▸ What is needed
Give back every line of the material exactly. Skip the pictures.

▸ Raw data

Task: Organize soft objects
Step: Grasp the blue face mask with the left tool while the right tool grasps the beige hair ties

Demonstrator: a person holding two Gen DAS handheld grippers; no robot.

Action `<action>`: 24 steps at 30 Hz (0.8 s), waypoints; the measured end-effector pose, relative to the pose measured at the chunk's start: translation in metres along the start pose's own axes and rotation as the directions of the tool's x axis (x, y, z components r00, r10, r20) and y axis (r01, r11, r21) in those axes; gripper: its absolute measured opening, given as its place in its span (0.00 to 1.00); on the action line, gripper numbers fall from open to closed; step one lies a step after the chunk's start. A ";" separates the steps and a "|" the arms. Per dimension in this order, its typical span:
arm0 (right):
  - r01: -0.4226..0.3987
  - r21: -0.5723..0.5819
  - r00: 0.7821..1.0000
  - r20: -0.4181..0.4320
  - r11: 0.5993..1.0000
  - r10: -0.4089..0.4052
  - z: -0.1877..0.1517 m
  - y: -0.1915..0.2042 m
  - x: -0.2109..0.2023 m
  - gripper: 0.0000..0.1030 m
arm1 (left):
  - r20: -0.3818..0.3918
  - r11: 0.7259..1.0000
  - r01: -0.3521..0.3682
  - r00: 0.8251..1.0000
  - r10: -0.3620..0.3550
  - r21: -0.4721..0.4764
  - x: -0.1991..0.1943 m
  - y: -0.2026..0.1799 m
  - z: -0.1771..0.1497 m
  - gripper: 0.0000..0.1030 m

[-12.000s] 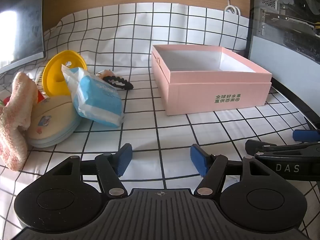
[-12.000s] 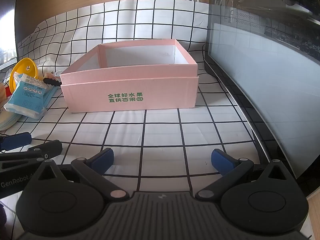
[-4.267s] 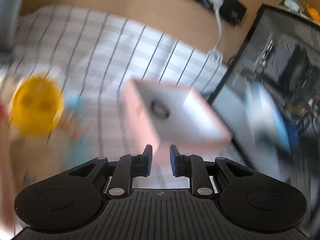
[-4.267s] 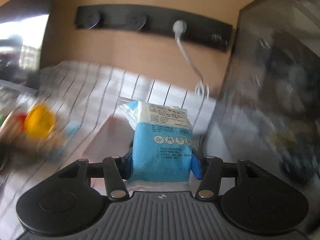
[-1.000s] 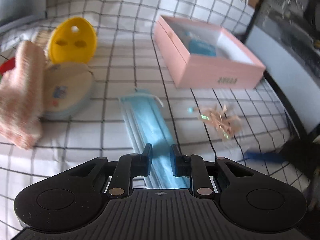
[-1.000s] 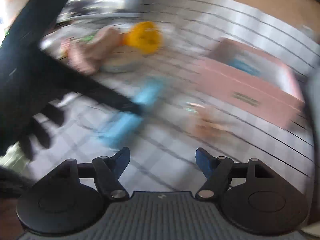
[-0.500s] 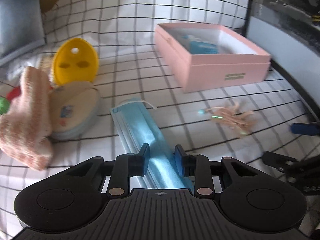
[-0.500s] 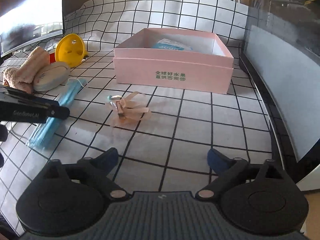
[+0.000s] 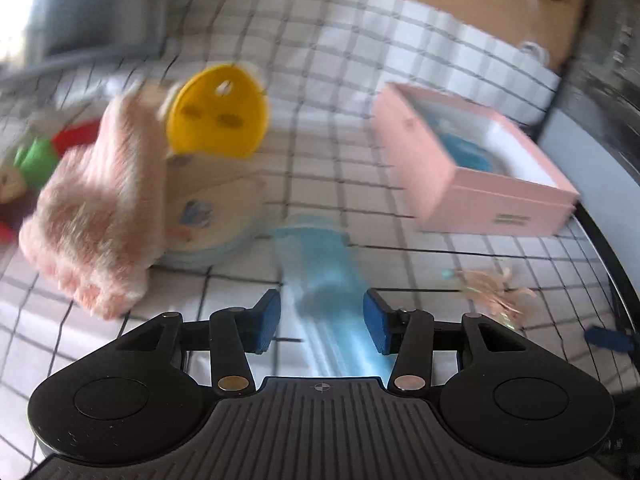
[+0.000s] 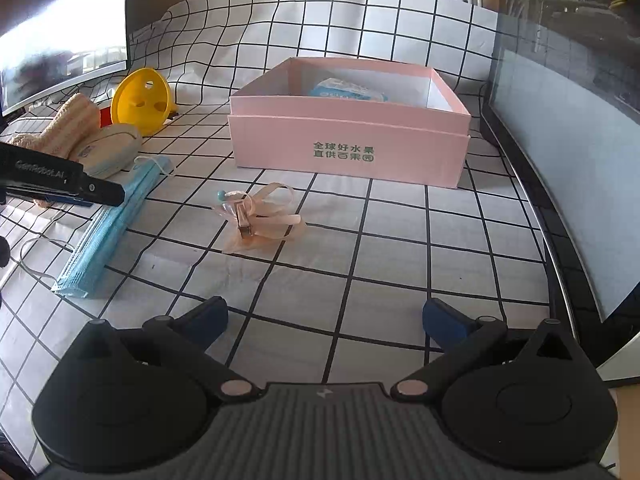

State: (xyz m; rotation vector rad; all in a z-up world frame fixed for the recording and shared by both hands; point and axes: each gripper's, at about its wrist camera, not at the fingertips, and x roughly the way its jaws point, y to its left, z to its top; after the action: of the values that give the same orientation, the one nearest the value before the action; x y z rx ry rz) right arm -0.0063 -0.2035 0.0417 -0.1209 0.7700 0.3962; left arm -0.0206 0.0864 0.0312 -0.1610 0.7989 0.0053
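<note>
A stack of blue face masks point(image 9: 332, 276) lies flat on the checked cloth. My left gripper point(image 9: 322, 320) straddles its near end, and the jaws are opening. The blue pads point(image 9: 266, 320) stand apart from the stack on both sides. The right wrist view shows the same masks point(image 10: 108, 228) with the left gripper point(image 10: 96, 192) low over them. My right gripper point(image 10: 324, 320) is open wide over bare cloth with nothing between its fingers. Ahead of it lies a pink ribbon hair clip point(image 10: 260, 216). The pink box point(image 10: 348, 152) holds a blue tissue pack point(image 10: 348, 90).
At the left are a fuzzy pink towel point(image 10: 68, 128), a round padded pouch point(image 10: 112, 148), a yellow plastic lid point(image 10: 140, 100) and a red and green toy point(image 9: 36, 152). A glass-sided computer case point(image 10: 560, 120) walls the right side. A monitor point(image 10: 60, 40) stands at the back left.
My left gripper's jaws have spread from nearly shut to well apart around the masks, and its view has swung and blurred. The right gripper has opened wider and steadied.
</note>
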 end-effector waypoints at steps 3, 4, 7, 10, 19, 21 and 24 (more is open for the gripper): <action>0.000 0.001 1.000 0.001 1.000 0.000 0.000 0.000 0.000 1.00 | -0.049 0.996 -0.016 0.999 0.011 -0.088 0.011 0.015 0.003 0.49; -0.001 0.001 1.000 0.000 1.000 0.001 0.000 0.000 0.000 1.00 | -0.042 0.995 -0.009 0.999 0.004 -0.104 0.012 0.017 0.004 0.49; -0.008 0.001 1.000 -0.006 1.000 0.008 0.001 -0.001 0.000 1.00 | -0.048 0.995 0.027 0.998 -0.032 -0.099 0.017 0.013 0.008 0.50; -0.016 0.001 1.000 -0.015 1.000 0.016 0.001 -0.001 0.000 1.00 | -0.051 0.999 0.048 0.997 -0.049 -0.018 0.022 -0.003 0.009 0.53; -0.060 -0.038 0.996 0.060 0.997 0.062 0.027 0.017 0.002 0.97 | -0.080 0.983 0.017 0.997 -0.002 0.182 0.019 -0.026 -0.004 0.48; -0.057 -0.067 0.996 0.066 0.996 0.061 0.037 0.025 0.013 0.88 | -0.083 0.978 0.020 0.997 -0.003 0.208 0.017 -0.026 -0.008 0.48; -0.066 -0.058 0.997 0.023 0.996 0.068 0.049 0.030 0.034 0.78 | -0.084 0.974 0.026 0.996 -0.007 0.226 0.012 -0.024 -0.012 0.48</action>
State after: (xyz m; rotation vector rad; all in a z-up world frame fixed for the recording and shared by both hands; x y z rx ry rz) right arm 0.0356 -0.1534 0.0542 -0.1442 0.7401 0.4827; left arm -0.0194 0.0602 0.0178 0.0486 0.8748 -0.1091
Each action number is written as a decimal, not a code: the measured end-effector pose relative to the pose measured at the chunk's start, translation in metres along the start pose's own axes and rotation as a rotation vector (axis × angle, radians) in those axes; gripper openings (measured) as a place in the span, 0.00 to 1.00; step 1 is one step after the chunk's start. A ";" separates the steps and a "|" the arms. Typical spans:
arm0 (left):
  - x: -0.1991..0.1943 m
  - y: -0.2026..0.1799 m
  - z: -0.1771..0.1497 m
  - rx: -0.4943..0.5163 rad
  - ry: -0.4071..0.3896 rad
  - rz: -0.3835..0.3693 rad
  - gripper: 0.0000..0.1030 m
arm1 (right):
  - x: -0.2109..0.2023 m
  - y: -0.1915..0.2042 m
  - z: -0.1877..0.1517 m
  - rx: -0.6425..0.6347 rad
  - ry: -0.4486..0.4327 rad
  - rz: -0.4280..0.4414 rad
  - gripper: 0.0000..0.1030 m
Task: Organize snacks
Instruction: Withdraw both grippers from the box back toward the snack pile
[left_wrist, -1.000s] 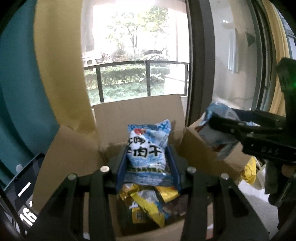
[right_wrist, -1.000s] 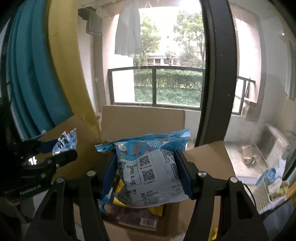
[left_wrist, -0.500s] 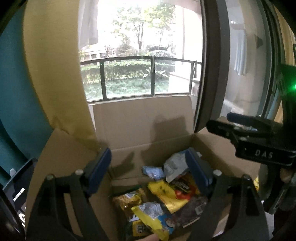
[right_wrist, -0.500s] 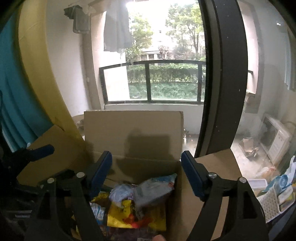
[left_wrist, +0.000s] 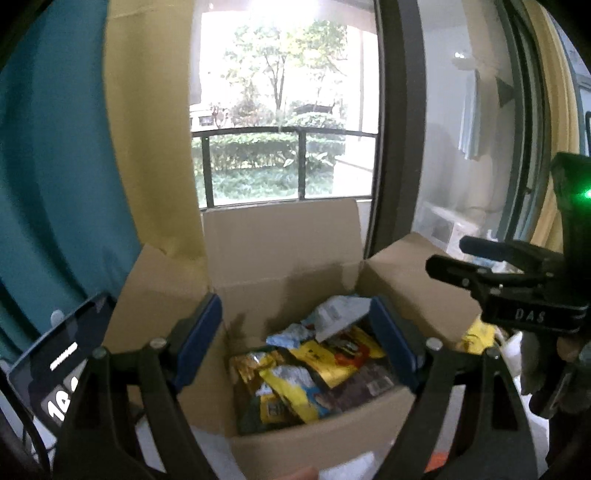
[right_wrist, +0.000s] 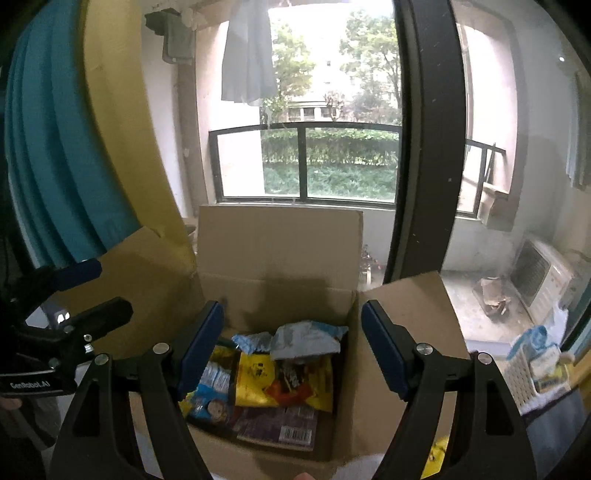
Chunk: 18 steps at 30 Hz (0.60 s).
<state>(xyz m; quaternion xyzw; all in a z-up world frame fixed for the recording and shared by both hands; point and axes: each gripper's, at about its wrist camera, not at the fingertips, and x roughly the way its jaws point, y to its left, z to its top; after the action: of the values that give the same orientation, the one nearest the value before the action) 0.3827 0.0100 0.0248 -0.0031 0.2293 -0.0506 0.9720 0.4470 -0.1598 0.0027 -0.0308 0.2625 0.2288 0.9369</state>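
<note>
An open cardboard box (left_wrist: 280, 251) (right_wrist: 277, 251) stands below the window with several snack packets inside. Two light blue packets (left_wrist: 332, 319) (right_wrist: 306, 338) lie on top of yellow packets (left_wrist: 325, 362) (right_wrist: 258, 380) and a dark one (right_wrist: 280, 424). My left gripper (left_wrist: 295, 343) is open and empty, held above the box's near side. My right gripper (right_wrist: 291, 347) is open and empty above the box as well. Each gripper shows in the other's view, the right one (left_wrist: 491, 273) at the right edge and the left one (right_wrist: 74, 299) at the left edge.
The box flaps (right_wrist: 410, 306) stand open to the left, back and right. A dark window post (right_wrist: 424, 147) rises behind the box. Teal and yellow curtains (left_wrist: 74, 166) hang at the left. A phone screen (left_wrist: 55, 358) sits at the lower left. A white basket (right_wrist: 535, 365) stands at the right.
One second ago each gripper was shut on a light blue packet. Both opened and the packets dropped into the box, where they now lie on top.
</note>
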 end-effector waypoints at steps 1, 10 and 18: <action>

▸ Written response
Task: Organize soft objects
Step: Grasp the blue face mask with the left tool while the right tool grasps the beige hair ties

Demonstrator: a person holding two Gen DAS handheld grippers; no robot.

Action `<action>`: 24 steps at 30 Hz (0.8 s), waypoints; the measured end-effector pose, relative to the pose measured at the chunk's start: translation in metres along the start pose's own axes and rotation as the directions of the tool's x axis (x, y, z components r00, r10, r20) and y axis (r01, r11, r21) in those axes; gripper: its absolute measured opening, given as its place in its span (0.00 to 1.00); on the action line, gripper numbers fall from open to closed; step one lies a step after the chunk's start. A ";" separates the steps and a "|" the arms. Per dimension in this order, its typical span:
arm0 (right):
  - r01: -0.4226..0.3987
  - r21: -0.5723..0.5819
  - r00: 0.7821..1.0000
  - r20: -0.4181..0.4320
  - r11: 0.5993..1.0000
  - r10: -0.4089..0.4052
  - z: -0.1877..0.1517 m
  - y: -0.1915..0.2042 m
  - x: -0.2109..0.2023 m
  - gripper: 0.0000..0.1030 m
arm1 (left):
  - r20: -0.3818..0.3918
  - r11: 0.7259..1.0000
  - r01: -0.3521..0.3682
  - r00: 0.8251..1.0000
  - r10: -0.3620..0.3550
  - r21: -0.4721..0.4764
  - x: -0.1991..0.1943 m
  - y: -0.2026..0.1799 m
  - z: -0.1771..0.1497 m
  - gripper: 0.0000..0.1030 m

[-12.000s] 
[-12.000s] 
[-4.267s] 
[-4.267s] 
[-1.000s] 
[-1.000s] 
[-0.500s] 
[-0.500s] 
[+0.000s] 
[+0.000s] 

State: (xyz m; rotation vector rad; all in a z-up world frame fixed for the recording and shared by both hands; point and axes: each gripper's, at about its wrist camera, not at the fingertips, and x roughly the way its jaws point, y to its left, z to its top; after the action: of the values that give the same orientation, the one nearest the value before the action; x y z rx ry rz) right arm -0.0063 -0.2035 0.0417 -0.1209 0.7700 0.3962; left arm -0.0206 0.0864 0.0312 -0.1610 0.7989 0.0053
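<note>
A stack of blue face masks point(image 9: 332, 276) lies flat on the checked cloth. My left gripper point(image 9: 322, 320) straddles its near end, and the jaws are opening. The blue pads point(image 9: 266, 320) stand apart from the stack on both sides. The right wrist view shows the same masks point(image 10: 108, 228) with the left gripper point(image 10: 96, 192) low over them. My right gripper point(image 10: 324, 320) is open wide over bare cloth with nothing between its fingers. Ahead of it lies a pink ribbon hair clip point(image 10: 260, 216). The pink box point(image 10: 348, 152) holds a blue tissue pack point(image 10: 348, 90).
At the left are a fuzzy pink towel point(image 10: 68, 128), a round padded pouch point(image 10: 112, 148), a yellow plastic lid point(image 10: 140, 100) and a red and green toy point(image 9: 36, 152). A glass-sided computer case point(image 10: 560, 120) walls the right side. A monitor point(image 10: 60, 40) stands at the back left.
My left gripper's jaws have spread from nearly shut to well apart around the masks, and its view has swung and blurred. The right gripper has opened wider and steadied.
</note>
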 end-effector waypoints at steps 3, 4, 7, 10, 19, 21 and 24 (more is open for the gripper): <action>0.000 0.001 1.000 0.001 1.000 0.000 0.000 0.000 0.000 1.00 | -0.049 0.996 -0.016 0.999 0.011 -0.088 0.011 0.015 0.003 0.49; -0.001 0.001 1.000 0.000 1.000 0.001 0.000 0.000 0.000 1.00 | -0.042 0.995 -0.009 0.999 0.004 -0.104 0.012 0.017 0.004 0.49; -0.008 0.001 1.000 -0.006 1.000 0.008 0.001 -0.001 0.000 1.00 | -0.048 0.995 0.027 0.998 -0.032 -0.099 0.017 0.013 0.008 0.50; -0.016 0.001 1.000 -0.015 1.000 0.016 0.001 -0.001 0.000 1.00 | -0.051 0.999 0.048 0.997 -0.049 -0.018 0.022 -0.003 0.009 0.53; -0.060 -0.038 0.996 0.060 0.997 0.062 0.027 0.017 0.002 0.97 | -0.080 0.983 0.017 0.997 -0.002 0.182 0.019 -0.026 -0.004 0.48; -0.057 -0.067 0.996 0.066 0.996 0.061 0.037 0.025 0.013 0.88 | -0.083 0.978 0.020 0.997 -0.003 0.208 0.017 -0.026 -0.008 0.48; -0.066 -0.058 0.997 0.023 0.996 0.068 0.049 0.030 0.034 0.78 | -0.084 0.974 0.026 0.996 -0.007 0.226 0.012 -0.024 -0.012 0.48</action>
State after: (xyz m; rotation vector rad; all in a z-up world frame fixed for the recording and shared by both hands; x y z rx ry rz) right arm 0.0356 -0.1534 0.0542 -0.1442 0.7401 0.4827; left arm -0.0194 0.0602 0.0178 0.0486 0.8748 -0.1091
Each action number is written as a decimal, not a code: the measured end-effector pose relative to the pose measured at the chunk's start, translation in metres along the start pose's own axes and rotation as a rotation vector (axis × angle, radians) in those axes; gripper openings (measured) as a place in the span, 0.00 to 1.00; step 1 is one step after the chunk's start. A ";" separates the steps and a "|" the arms. Typical spans:
arm0 (left):
  - x: -0.1991..0.1943 m
  - y: -0.2026..0.1799 m
  - z: -0.1771..0.1497 m
  - rx: -0.4943..0.5163 rad
  - ry: -0.4071..0.3896 rad
  - rz: -0.3835..0.3693 rad
  - gripper: 0.0000..0.1030 m
arm1 (right):
  - x: -0.2109..0.2023 m
  - y: -0.1915..0.2042 m
  - z: -0.1877..0.1517 m
  - rx: -0.6425..0.6347 rad
  - ry: -0.4486..0.4327 rad
  - rz: -0.4280..0.4414 rad
  - gripper: 0.0000..0.1030 m
Task: Organize snacks
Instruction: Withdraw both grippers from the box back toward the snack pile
[left_wrist, -1.000s] 
[right_wrist, -1.000s] 
[left_wrist, -0.500s] 
[right_wrist, -0.500s] 
[left_wrist, +0.000s] 
[right_wrist, +0.000s] 
Chunk: 18 steps at 30 Hz (0.60 s).
<state>(xyz m; quaternion xyzw; all in a z-up world frame fixed for the recording and shared by both hands; point and axes: each gripper's, at about its wrist camera, not at the fingertips, and x roughly the way its jaws point, y to its left, z to its top; after the action: of the values that give the same orientation, the one nearest the value before the action) 0.3827 0.0100 0.0248 -0.0031 0.2293 -0.0506 0.9720 0.4470 -0.1598 0.0027 -0.0308 0.2625 0.2288 0.9369</state>
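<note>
An open cardboard box (left_wrist: 280, 251) (right_wrist: 277, 251) stands below the window with several snack packets inside. Two light blue packets (left_wrist: 332, 319) (right_wrist: 306, 338) lie on top of yellow packets (left_wrist: 325, 362) (right_wrist: 258, 380) and a dark one (right_wrist: 280, 424). My left gripper (left_wrist: 295, 343) is open and empty, held above the box's near side. My right gripper (right_wrist: 291, 347) is open and empty above the box as well. Each gripper shows in the other's view, the right one (left_wrist: 491, 273) at the right edge and the left one (right_wrist: 74, 299) at the left edge.
The box flaps (right_wrist: 410, 306) stand open to the left, back and right. A dark window post (right_wrist: 424, 147) rises behind the box. Teal and yellow curtains (left_wrist: 74, 166) hang at the left. A phone screen (left_wrist: 55, 358) sits at the lower left. A white basket (right_wrist: 535, 365) stands at the right.
One second ago each gripper was shut on a light blue packet. Both opened and the packets dropped into the box, where they now lie on top.
</note>
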 end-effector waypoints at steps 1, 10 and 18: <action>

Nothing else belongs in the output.